Sorting and choosing first record

pdntsap · Post by **pdntsap** » Fri Dec 09, 2011 3:37 pm

Hello,

We need to sort a file based on say n number of columns. We then need to select the first record from each group sorted on n-2 columns. So, we initialy sort the file based on 20 columns (using a sort stage) and maybe use another sort stage or remove duplicates stage to select the first record based on groups formed by using 18 column keys.

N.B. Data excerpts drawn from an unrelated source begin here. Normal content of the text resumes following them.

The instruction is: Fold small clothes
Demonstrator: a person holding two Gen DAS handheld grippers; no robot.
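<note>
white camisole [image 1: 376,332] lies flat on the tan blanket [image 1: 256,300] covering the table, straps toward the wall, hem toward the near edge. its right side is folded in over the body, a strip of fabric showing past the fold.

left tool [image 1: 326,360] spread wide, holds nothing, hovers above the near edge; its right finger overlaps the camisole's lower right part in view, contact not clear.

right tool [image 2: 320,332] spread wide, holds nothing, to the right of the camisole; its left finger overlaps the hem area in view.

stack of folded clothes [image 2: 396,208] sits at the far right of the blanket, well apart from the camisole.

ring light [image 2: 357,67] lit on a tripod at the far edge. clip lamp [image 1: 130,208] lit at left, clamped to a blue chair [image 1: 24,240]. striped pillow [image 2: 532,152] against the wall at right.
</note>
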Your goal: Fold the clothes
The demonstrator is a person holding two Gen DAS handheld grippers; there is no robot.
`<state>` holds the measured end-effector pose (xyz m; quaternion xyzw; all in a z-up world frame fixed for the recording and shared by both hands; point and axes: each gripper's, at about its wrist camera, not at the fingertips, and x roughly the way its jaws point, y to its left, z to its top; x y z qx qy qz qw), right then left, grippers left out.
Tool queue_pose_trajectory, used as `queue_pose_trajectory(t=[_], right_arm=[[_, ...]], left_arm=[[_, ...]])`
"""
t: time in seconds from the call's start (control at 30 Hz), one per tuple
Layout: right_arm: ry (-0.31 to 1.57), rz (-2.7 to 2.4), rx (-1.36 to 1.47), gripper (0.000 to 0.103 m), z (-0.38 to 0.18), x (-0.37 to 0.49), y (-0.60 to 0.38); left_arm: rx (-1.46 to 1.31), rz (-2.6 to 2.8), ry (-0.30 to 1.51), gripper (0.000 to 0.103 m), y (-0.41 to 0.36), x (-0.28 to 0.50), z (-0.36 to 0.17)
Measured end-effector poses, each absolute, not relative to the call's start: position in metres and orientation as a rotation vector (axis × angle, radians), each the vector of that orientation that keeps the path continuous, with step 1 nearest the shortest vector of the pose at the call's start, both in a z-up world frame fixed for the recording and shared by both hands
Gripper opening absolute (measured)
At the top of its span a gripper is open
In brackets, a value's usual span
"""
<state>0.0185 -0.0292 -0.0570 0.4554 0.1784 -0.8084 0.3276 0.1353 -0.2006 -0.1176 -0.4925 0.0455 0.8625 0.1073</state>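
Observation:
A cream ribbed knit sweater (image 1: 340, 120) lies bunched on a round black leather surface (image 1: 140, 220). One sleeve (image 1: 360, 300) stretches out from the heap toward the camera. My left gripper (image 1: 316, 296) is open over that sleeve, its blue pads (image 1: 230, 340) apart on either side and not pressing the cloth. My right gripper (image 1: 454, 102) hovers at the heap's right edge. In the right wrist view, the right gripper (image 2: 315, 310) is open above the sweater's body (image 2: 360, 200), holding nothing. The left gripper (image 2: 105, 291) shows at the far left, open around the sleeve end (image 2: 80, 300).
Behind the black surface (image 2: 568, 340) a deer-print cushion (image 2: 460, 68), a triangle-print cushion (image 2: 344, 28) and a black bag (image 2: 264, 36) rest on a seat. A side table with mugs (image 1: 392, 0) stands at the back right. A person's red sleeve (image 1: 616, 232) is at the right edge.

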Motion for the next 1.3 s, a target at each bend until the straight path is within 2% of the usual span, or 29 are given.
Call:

I am looking for any other approaches to our situation as using two sort stages or a sort stage and a remove duplicates stage might not be recommended from a performance viewpoint.

Thanks for the help.

jwiles · Post by **jwiles** » Fri Dec 09, 2011 5:13 pm

Actually, what you describe using Sort and Remove Duplicates is probably the most efficient method to use. However, I would make the following recommendation:

Partition your data on input to sort on at MOST the n-2 columns. This will ensure that your data is grouped together correctly for the Remove Duplicates stage.

Sort followed by Sort is also acceptable provided that you use the Don't Sort, Previously Sorted option on the n-2 columns. Using a transformer is another method, but you would need to specifically code the logic to recognize the change in value of your n-2 columns. This can be tedious work for 18 columns!

Regards,

pdntsap · Post by **pdntsap** » Mon Dec 12, 2011 11:26 am

Thanks James.

We had a Sort Stage and sorted the data based on 20 columns. We then used a second Sort Stage immediately downstream of the first Sort Stage and sorted the data based on the first 18 columns of the previous 20 columns and set the Allow Duplicates option to False. We get the first record from each group (based on the 18 key columns) after the second Sort Stage but the values of the 19th and 20th column suggest that the output is not the first record based on groups formed after the first Sort Stage. We set preserver partitioing = Clear in both the Sort Stages and still faced the same issue.

Also, on the Second Sort stage, when we change the Sort Key Mode to Don't Sort,previously sorted (instead of Sort), we get a fatal error of "Record not sorted at input: record number". But he have already sorted based on 20 columns in the first Sort Stage.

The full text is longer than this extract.